Posted: 05/17/20, 01:02:48  - Edited by 
 on: 05/17/20, 01:03:34
It would have been nice if rather than Nintendo dropping to Sony/MS level of quality Sony and MS rose to the quality Nintendo once had. But alas, it seems instead we've gotten an averaging-out closer to the quality of the other consoles. Man, my PS2 broke so many times it was a surprise it wasn't made out of duct tape and chewing gum by the end! But that's corporate business for you, I suppose. I'm glad Nintendo customer service still rocks, so when there are issues we can get quick and usually-free fixes.

It does make me scratch my head why they wouldn't just fix the manufacturing issue, though. I guess it must be really expensive to do, and the cost of the occasional person sending their joycons back is worth it by comparison. I'm sure more than 50% of people with a Switch either don't notice the drift or don't care, and likely a percentage who do care just go buy another set instead of sending theirs in.

I'm just glad this isn't an XBOX360 RROD level issue. It is a pain, but it isn't "oh, my console literally just bricked, let me wrap it in a towel" kind of pain.

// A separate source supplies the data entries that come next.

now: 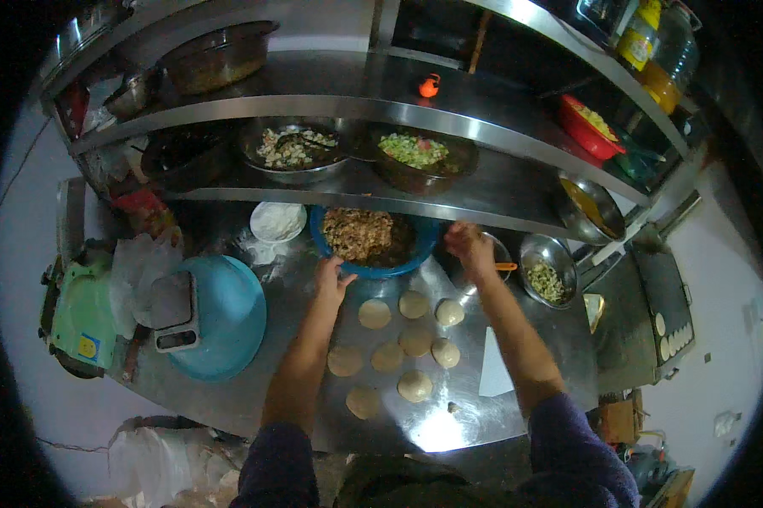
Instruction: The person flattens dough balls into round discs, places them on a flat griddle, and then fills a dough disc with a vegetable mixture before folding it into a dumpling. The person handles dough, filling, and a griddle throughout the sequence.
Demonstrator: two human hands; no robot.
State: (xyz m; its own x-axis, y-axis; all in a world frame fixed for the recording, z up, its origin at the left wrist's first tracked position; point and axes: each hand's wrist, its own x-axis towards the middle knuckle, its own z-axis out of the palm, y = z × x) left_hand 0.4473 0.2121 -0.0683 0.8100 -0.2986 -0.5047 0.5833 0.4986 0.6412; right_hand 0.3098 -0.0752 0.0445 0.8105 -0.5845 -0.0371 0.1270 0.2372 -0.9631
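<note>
My left hand (334,278) is at the lower left rim of a blue basin (381,273), its thumb and fingers at the edge. Brown minced filling (359,235) is heaped in the basin's left part. To the right of the basin, my right hand (470,246) is raised beside a metal bowl (497,244) with an orange handle (506,267); whether it grips anything is not clear. Several flat round dough pieces (414,386) lie on the steel worktop (292,394) between my forearms. A white scraper or sheet (496,368) lies under my right forearm.
At left are a white bowl of flour (278,222), a light blue round lid or tub (235,317) and a digital scale (177,317). A metal bowl of chopped vegetables (546,279) stands right. The steel shelf (356,198) above holds more bowls. A griddle (661,298) with dough pieces is far right.
</note>
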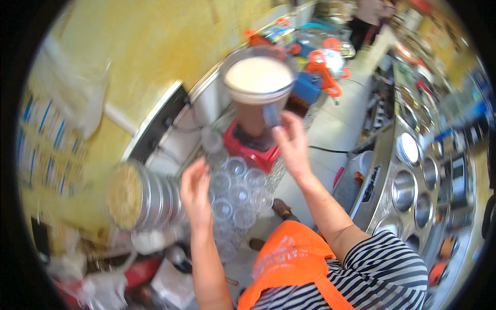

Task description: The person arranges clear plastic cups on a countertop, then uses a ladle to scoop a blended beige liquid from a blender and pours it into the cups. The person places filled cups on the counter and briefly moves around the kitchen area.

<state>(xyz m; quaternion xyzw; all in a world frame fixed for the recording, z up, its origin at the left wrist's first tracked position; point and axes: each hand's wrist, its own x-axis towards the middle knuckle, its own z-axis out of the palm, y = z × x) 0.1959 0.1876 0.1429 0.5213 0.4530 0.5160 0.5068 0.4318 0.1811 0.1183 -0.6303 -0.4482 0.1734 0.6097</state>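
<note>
A blender jar point(255, 112), nearly full of brown drink under a thick pale froth point(259, 74), stands over its red base point(252, 153). At its handle point(272, 115) is my right hand point(292, 145), with the thumb and fingers closed about the lower part; blur hides the exact grip. My left hand point(196, 188) is raised with nothing in it, its fingers loosely bent and apart. It hovers between several clear plastic cups point(241, 193), grouped on the speckled counter, and a ribbed metal canister point(155, 195) at the left.
Blue and orange items point(306, 87) crowd the counter behind the blender. A black power strip point(164, 120) lines the yellow wall. At the right runs a steel counter with round wells point(404, 190). A black cable point(329, 149) crosses by the floor; a person point(368, 17) stands far off.
</note>
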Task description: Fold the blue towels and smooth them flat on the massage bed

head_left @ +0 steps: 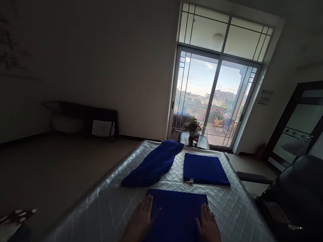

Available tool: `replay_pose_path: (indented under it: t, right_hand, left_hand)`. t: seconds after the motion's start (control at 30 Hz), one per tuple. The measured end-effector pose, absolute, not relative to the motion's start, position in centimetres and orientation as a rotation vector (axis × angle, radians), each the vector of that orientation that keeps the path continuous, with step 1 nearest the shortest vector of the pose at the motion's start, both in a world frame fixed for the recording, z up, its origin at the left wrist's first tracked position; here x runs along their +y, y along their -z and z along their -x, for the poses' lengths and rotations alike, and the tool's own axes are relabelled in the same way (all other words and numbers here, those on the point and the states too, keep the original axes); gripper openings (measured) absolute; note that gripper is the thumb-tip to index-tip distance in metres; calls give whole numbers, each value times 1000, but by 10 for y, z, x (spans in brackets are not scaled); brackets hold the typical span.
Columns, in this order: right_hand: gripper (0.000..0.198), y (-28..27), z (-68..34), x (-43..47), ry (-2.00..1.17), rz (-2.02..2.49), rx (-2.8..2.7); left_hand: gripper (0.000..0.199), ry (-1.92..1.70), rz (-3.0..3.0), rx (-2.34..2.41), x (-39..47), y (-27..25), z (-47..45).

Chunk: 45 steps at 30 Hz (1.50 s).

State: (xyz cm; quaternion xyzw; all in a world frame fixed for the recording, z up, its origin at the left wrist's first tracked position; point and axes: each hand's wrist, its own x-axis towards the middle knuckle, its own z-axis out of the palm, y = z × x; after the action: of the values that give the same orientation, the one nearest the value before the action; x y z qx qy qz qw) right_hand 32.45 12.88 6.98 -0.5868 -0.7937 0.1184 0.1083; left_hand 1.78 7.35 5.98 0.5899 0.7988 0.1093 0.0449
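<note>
A flat blue cloth (175, 220), squared at its far corners, lies on the silver quilted table cover (105, 210) right in front of me. My left hand (139, 220) rests on its left edge, fingers stretched forward and thumb apart. On the opposite edge lies my right hand (208, 227), also flat with the thumb spread inward. Farther off to the right is a neatly folded blue cloth (206, 169) with a small white tag at its near edge. To the left of that one, a loose, crumpled blue cloth (154, 163) stretches diagonally.
Beyond the table's far end stands a small dark table (186, 140) with a potted plant (192, 125) and a bottle (197, 134). A black chair (305, 190) is close on the right. Spotted fabric (2, 220) shows at lower left. Glass sliding doors (214, 99) are behind.
</note>
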Motion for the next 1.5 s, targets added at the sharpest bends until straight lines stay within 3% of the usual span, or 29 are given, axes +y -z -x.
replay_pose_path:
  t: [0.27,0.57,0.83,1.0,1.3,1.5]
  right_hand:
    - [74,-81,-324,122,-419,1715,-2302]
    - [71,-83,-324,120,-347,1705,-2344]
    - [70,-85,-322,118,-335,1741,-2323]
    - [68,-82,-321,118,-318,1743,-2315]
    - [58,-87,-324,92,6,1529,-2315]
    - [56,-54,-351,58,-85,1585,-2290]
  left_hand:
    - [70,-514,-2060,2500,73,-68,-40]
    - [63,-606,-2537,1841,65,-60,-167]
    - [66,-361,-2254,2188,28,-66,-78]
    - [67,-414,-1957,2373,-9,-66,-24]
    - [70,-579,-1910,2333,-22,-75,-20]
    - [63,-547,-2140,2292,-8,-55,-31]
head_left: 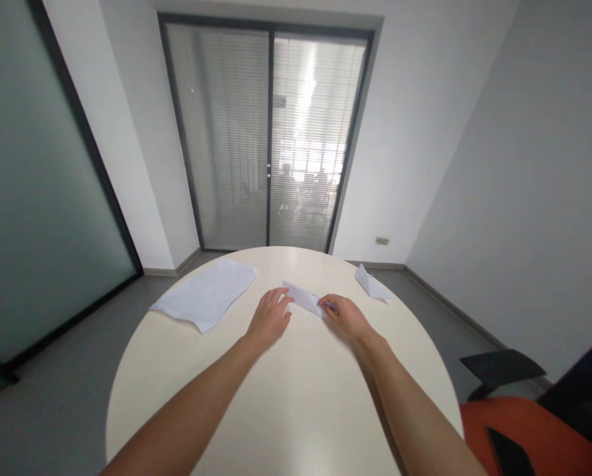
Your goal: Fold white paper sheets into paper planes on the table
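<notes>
A narrow strip of folded white paper (303, 299) lies slantwise on the round table between my two hands. My right hand (344, 313) is closed at the strip's right end, thumb and fingers pinched on it and partly hiding that end. Close to the left end is my left hand (270, 314), its fingers curved and apart, the fingertips at the paper's edge. Whether they press on it I cannot tell.
White sheets (211, 291) lie at the table's left edge, and a folded paper piece (370, 284) stands at its far right. The round cream table (276, 410) has an orange chair (534, 430) at its right. A glass door (271, 132) is beyond.
</notes>
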Available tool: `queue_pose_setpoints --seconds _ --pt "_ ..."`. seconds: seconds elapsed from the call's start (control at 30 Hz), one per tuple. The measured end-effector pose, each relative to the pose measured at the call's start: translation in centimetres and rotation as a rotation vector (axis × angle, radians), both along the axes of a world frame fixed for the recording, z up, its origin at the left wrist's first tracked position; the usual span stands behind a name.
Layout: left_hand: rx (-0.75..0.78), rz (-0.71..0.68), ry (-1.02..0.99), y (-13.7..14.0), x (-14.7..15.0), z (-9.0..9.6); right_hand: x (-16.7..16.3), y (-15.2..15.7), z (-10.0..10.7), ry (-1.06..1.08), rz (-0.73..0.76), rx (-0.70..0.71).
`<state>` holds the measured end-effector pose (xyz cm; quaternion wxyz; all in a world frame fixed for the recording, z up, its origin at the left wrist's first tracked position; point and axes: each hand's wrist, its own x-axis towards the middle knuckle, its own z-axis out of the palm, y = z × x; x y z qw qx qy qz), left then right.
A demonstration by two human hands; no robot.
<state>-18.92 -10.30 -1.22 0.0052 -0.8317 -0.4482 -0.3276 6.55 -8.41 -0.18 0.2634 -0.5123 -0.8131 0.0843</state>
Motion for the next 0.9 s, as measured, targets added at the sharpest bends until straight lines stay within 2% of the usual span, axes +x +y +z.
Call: queue_pose_setpoints --seconds 0.23,0.47,0.9 --pt "-0.086 0.0 0.01 0.5 -0.3 -1.7 2.3 0.8 -0.6 0.049 -0.33 0.058" --pt "-0.147 0.012 0.02 0.7 -0.3 -2.0 3.5 2.0 -1.3 0.048 -0.552 0.014" --pt "-0.144 0.028 0.065 1.3 -0.5 -2.1 6.2 5.3 -0.9 -0.059 -0.577 -0.037"
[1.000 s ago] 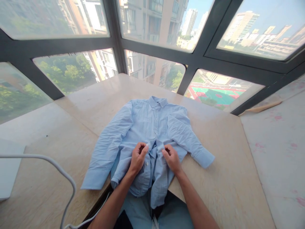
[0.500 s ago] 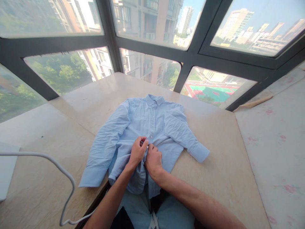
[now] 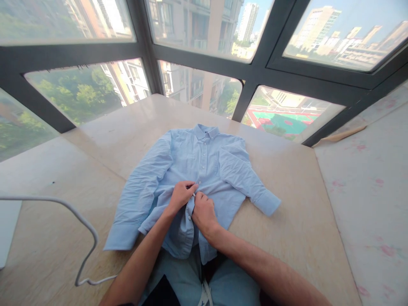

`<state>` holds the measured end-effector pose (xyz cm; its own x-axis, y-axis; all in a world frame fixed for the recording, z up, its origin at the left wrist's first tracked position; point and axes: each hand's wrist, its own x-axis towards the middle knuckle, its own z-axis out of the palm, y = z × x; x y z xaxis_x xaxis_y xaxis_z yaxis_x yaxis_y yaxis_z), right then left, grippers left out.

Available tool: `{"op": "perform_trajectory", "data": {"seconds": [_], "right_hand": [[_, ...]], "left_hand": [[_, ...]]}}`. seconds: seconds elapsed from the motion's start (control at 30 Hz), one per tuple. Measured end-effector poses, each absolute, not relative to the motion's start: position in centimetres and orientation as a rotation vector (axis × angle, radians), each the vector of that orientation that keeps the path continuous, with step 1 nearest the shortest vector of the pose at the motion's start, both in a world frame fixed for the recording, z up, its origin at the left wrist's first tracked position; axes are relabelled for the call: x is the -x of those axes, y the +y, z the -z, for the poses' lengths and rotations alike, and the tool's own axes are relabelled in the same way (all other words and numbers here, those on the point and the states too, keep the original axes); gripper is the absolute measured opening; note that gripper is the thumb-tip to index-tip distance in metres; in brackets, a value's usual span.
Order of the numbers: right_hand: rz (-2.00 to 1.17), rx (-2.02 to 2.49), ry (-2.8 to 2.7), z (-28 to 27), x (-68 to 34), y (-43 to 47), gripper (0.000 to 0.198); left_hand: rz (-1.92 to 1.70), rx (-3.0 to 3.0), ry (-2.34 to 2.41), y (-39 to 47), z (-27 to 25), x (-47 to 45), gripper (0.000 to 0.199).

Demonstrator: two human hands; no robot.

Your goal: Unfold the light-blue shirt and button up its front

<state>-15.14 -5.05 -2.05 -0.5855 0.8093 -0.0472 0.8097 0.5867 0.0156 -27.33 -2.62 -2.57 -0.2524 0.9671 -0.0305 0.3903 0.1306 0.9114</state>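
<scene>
A light blue button-up shirt (image 3: 204, 170) lies front up on the wooden table (image 3: 287, 221), collar toward the windows and both sleeves spread out. Its lower hem hangs over the near table edge. My left hand (image 3: 180, 194) pinches the left side of the shirt's front placket at about mid-height. My right hand (image 3: 203, 211) grips the right side of the placket, right against the left hand. The fingertips of both hands meet at the button line. The upper buttons look fastened.
A white cable (image 3: 76, 221) loops over the table's left part, by a white object (image 3: 8, 229) at the left edge. Large dark-framed windows (image 3: 255, 72) rise behind the table. A pale pink-spotted surface (image 3: 366, 191) lies to the right.
My hands were apart a second ago, each holding one side of the open front. They have come together at the placket, closing the gap in the lower front.
</scene>
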Motion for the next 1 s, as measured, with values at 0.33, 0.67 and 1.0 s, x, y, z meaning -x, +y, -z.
{"op": "perform_trajectory", "data": {"seconds": [0.33,0.67,1.0], "right_hand": [[0.298,-1.407,3.22,3.6,11.1,-3.3,0.013],[2.088,-1.967,2.771,3.6,8.7,-1.1,0.026],[1.69,-1.986,2.868,2.4,9.4,0.6,0.05]], "left_hand": [[-1.148,-1.189,1.568,-3.7,2.5,27.5,0.047],[-1.14,-1.142,1.496,-4.3,2.5,27.4,0.037],[-1.058,-1.278,1.694,-4.4,2.8,26.7,0.02]]}}
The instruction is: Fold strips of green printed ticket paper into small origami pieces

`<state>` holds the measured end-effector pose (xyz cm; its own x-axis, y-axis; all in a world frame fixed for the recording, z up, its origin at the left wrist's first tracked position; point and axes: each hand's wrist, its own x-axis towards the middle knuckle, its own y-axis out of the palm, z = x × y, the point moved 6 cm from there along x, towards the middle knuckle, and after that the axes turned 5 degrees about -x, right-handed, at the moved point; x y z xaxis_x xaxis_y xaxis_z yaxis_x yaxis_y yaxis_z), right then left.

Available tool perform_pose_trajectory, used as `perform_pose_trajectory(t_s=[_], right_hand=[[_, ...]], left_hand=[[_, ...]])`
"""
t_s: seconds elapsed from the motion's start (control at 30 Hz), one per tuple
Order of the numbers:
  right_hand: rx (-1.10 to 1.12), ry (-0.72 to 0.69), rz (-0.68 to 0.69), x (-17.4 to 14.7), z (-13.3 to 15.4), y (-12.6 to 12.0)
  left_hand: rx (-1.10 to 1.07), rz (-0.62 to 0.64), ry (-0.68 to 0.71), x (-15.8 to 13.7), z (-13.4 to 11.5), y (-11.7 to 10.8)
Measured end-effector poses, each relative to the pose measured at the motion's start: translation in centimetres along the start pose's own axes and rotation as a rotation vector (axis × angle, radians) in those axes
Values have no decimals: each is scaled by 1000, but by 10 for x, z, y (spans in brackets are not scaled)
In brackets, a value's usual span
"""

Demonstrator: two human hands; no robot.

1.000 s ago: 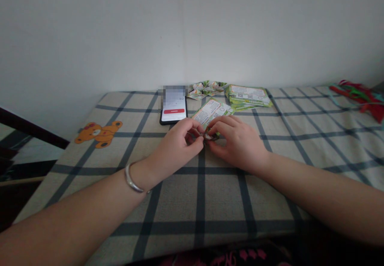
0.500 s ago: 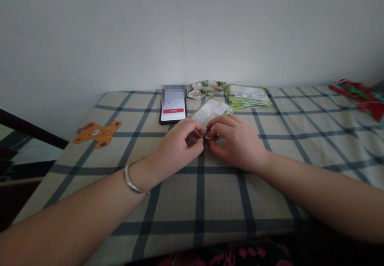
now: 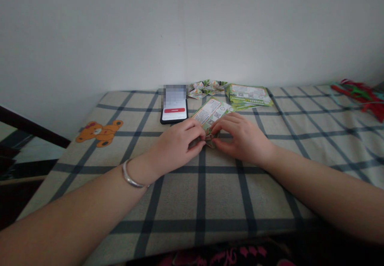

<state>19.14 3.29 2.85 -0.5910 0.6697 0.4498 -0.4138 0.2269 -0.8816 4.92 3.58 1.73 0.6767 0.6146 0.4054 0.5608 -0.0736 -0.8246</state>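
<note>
Between my two hands is a small folded piece of printed paper (image 3: 210, 141), just above or on the checked cloth. My left hand (image 3: 180, 141), with a silver bangle at the wrist, pinches its left side between thumb and fingers. From the other side my right hand (image 3: 244, 138) has its thumb and fingertips on the paper, gripping a little more loosely. Right behind the fingers lies a flat green and white leaflet (image 3: 212, 110), partly covered by my hands. The paper's exact folds are too small to make out.
A phone (image 3: 174, 114) with a lit screen stands behind my left hand. Several folded paper pieces (image 3: 207, 89) lie by the wall, beside a leaflet stack (image 3: 250, 94). Red and green items (image 3: 361, 94) sit far right. A bear picture (image 3: 100, 133) is on the checked tablecloth (image 3: 180, 202).
My right hand's thumb and fingers have opened slightly and drawn a little right, so more of the folded paper shows. My left hand still pinches it. The view has shifted slightly.
</note>
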Motion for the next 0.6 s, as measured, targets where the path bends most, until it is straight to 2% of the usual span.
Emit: perform_pose_trajectory(t_s=[0.13, 0.27, 0.37, 0.5, 0.6], right_hand=[[18, -47, -18, 1, -4, -5], [50, -185, -58, 3, -2, -10], [40, -262, -7, 2, 4, -9], [-125, -28, 8, 1, -2, -9], [-188, 1, 65, 1, 2, -6]], left_hand=[[21, 12, 0, 1, 1, 0], [17, 14, 8, 0, 2, 0], [6, 5, 16, 0, 4, 1], [-12, 1, 0, 0, 5, 2], [-21, -8, 11, 1, 3, 3]])
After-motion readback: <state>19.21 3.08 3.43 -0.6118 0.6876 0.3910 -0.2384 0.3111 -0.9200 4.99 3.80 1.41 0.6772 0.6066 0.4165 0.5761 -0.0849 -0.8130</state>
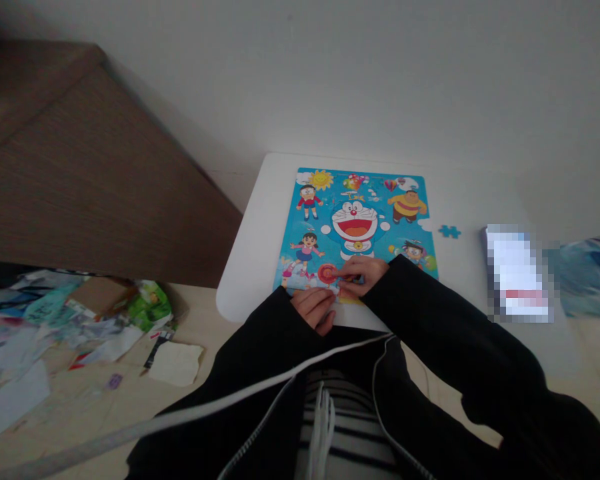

And that happened to me with the 360 (and the towel worked, lol. For a while at least).
Posted: 05/17/20, 03:12:52  - Edited by 
 on: 05/17/20, 03:18:01
Joy-cons have some fundamental flaw. It's not a matter of "if" they break, it's a matter of "when." There's no such thing as a working joy-con, just one that hasn't broken yet. Even if you get them replaced, they will stop working.

I got a knockoff handheld controller on Amazon and it feels pretty good to play games without fear of joy-con drift.